# [Your task]
Among the lines below, copy exactly those from the one with "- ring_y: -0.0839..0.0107" through the one with "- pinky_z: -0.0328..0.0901", counting both ends.

# [Supplied material]
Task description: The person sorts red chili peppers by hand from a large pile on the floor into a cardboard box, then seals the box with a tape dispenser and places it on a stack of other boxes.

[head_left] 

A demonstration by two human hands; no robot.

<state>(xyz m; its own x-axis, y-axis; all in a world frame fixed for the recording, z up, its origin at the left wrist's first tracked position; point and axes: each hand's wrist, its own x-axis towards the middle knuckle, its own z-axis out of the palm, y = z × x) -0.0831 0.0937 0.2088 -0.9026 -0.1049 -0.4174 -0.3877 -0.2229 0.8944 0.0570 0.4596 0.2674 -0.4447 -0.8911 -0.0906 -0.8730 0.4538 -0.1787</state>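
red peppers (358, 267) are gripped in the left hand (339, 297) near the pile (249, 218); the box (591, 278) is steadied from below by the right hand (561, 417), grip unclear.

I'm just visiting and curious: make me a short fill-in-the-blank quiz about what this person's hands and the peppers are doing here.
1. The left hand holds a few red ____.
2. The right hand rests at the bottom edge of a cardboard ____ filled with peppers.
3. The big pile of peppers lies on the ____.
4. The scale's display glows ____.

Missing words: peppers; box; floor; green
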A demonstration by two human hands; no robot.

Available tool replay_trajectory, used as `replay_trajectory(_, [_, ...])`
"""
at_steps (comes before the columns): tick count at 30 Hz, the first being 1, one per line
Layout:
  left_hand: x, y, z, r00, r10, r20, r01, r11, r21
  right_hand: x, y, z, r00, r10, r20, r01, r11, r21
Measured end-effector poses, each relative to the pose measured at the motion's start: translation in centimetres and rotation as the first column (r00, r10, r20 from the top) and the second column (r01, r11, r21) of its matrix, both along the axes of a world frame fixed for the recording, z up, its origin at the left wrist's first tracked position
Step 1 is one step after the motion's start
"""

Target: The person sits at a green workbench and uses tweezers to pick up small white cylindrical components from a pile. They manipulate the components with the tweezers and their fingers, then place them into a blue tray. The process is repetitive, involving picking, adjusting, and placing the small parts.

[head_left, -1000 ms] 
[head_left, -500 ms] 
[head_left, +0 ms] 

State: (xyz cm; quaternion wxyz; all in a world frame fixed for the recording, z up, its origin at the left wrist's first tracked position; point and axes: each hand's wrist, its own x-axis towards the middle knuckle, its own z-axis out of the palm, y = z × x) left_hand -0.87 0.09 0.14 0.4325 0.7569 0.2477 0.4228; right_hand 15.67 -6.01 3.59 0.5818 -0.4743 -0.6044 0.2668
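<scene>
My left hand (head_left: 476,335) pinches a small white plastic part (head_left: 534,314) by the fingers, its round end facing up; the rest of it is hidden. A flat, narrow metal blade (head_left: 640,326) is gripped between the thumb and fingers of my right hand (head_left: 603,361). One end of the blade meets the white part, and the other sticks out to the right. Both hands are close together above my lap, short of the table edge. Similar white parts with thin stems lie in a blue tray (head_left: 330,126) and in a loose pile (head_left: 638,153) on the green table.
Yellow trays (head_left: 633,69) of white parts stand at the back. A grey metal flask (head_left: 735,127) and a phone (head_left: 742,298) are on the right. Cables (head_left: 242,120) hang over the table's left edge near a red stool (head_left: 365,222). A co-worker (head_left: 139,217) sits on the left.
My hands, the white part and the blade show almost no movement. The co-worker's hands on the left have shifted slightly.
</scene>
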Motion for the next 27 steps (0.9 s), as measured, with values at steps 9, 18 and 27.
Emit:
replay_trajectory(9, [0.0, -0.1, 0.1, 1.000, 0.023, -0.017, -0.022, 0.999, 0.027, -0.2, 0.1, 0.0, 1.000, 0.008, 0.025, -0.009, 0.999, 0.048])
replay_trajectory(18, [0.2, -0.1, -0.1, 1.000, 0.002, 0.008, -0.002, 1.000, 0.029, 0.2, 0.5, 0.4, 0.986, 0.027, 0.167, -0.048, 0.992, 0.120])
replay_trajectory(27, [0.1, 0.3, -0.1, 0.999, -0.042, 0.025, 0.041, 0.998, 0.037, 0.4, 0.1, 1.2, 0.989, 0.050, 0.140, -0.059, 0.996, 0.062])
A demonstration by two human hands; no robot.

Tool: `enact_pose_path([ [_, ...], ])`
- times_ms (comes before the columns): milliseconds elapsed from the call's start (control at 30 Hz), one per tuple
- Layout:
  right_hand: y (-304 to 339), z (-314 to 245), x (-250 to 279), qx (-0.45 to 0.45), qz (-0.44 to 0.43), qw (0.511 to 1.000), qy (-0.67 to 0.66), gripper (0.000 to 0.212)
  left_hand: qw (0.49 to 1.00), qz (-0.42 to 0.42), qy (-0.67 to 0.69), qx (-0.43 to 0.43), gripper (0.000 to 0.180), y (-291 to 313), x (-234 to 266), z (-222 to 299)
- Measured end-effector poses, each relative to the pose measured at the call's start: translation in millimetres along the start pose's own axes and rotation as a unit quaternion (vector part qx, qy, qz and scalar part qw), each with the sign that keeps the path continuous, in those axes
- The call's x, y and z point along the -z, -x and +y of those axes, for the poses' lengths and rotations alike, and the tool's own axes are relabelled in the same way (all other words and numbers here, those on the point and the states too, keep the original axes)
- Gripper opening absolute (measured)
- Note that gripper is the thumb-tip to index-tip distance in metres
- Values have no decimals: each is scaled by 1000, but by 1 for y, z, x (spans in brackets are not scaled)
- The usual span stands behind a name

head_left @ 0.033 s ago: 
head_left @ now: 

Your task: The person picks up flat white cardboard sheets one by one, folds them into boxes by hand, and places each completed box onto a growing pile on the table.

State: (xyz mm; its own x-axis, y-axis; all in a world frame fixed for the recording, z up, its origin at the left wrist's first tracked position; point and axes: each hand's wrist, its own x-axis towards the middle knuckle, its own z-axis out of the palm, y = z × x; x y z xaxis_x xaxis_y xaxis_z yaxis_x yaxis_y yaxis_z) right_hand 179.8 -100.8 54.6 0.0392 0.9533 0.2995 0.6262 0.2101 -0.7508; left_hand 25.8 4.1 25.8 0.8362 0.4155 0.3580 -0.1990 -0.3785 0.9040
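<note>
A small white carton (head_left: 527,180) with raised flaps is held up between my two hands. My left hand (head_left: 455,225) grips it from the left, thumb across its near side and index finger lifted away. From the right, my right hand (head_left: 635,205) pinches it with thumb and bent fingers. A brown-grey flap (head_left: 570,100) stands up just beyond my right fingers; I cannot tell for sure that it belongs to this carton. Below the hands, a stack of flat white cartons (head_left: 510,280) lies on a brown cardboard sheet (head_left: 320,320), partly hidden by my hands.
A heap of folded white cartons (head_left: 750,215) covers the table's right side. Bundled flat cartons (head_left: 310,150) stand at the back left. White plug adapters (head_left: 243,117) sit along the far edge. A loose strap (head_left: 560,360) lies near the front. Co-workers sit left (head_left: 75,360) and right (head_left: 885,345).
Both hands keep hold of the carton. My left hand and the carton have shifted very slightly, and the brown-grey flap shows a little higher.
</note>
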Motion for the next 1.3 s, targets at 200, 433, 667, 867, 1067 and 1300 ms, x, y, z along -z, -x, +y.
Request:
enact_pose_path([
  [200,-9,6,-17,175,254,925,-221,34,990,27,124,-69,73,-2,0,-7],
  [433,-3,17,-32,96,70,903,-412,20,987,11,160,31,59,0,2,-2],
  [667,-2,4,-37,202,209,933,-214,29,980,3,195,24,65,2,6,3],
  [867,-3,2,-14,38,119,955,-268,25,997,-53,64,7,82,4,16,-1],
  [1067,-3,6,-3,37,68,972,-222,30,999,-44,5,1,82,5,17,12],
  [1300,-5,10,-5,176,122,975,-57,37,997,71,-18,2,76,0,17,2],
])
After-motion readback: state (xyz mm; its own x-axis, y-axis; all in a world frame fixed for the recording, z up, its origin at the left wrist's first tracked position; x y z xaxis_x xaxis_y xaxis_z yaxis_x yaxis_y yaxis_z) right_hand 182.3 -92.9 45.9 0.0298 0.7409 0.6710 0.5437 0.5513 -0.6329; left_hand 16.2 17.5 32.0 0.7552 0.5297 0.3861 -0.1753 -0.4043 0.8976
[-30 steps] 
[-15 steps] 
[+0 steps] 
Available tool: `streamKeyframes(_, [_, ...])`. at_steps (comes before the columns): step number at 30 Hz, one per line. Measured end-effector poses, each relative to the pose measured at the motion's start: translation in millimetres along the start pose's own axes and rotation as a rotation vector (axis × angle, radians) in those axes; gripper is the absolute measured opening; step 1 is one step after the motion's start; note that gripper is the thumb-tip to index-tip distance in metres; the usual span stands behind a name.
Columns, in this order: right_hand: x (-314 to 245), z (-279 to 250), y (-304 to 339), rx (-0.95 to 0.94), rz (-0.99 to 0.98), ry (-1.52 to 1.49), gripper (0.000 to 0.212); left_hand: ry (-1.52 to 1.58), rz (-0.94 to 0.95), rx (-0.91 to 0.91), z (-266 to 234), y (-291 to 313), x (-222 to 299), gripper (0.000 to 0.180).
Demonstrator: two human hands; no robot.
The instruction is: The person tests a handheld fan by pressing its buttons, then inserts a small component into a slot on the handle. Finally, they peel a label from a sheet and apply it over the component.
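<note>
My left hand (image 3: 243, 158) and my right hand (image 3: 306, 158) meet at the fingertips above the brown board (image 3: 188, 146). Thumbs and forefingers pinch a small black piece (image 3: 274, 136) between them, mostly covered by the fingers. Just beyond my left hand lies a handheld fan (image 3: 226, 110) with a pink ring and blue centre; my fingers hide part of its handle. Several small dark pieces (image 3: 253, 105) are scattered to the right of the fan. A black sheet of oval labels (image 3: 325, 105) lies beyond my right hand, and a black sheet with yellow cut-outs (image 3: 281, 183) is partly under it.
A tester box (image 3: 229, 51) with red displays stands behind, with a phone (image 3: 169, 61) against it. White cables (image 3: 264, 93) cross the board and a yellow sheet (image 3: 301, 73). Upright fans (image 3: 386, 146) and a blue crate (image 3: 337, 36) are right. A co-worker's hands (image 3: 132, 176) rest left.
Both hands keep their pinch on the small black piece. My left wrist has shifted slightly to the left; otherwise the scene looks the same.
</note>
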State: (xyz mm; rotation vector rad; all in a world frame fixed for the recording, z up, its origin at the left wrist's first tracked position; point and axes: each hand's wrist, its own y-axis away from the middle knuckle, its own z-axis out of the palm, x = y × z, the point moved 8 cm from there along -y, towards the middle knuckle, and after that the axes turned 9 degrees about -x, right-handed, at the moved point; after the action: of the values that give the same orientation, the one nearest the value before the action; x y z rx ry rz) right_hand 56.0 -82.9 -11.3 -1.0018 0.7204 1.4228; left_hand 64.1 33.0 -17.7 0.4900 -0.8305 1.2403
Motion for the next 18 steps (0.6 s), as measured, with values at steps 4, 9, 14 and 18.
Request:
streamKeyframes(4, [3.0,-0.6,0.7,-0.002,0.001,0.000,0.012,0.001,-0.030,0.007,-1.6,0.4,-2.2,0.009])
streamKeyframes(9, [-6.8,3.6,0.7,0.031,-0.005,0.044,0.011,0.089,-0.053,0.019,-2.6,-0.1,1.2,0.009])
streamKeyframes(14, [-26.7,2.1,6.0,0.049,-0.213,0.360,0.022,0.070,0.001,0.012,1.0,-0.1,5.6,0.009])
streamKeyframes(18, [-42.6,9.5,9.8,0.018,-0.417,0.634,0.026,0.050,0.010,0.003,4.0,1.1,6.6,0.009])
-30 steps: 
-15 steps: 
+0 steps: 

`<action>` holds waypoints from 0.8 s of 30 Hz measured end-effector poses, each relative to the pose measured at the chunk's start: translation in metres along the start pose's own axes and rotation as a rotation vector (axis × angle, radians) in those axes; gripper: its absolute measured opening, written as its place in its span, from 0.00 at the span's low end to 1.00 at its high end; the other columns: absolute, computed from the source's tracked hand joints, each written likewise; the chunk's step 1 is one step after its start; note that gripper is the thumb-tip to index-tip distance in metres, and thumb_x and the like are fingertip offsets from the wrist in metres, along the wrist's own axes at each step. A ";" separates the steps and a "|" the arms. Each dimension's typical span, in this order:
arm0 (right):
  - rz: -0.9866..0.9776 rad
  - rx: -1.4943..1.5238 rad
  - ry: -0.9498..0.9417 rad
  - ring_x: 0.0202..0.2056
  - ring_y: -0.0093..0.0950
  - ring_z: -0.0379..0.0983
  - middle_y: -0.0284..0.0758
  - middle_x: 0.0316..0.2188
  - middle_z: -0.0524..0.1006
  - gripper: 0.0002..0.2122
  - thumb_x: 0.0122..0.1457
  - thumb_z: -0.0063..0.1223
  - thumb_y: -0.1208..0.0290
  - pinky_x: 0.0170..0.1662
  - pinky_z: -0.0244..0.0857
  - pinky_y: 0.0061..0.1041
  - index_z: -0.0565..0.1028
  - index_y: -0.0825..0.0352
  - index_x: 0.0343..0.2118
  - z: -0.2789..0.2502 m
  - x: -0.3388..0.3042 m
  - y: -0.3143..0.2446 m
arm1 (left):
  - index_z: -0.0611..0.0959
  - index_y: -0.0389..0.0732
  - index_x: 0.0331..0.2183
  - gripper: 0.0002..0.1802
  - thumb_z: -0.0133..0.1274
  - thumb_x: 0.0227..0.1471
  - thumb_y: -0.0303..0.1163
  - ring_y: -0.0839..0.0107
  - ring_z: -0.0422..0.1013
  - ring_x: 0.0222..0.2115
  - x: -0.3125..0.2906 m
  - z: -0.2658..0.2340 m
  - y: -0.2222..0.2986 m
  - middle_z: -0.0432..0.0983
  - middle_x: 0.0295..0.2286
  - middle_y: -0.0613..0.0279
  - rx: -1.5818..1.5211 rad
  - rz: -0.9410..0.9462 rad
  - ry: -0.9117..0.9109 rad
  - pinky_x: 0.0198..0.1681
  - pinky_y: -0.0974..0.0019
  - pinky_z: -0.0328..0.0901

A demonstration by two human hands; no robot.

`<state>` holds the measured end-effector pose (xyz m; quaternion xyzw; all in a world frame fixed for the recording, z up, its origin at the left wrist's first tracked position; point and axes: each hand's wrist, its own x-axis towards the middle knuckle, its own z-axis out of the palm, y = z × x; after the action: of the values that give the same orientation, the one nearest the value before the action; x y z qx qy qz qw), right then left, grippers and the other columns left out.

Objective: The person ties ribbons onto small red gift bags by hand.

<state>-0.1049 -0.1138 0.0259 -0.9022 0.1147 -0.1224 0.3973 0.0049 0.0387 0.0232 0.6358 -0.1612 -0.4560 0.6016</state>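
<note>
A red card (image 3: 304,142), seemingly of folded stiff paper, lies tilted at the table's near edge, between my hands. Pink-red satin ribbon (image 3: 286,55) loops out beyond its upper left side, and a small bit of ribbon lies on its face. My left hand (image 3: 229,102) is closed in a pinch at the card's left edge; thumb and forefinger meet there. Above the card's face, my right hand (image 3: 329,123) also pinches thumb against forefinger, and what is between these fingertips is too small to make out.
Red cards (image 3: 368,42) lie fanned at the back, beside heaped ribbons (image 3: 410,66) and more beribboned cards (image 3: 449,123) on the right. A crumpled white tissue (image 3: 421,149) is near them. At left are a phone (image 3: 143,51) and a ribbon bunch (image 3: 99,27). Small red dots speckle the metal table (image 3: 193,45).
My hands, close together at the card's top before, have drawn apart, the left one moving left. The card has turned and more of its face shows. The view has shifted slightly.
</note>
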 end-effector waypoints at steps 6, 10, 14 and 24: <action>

# [Task response]
  - ring_y: -0.0839..0.0107
  - ring_z: -0.0422..0.1013
  - ring_x: 0.0222..0.2115
  - x: -0.3125..0.2906 m
  - z: -0.2658..0.2340 m
  - y: -0.2222..0.2986 m
  - middle_z: -0.0432..0.0983
  - middle_x: 0.0295..0.2286
  - middle_y: -0.0613..0.0279
  - rx: -1.5818..1.5211 rad
  - rz: -0.9410..0.9462 rad
  - ry: -0.9117..0.9109 rad
  - pinky_x: 0.0198..0.1681
  - pinky_y: -0.0974..0.0019
  - pinky_z: -0.0328..0.0901

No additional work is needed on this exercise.